(SUPPLIED MATERIAL)
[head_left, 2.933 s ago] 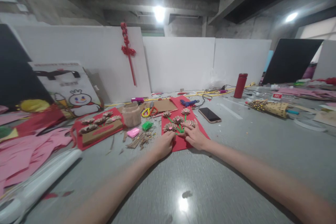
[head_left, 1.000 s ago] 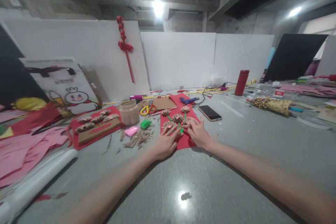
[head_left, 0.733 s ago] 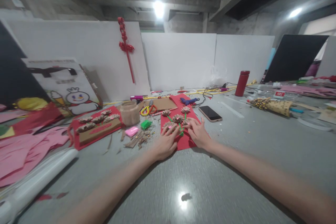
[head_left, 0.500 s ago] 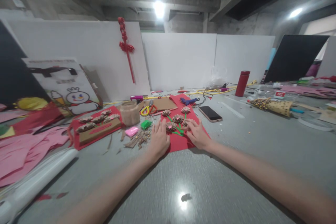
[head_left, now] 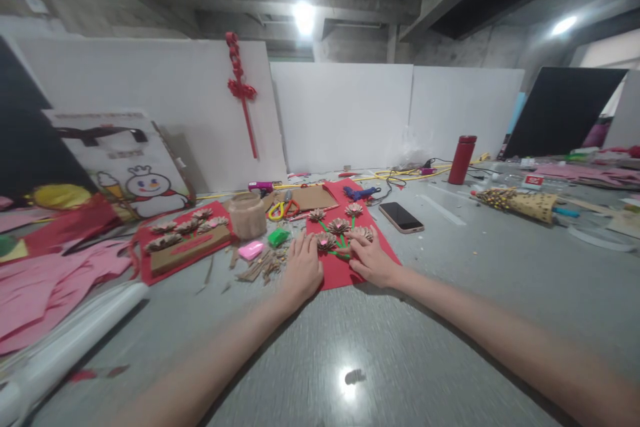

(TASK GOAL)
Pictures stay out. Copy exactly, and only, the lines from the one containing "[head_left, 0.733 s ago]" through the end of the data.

(TASK RESULT)
[head_left, 0.733 s ago] 
[head_left, 0.500 s ago] 
[head_left, now] 

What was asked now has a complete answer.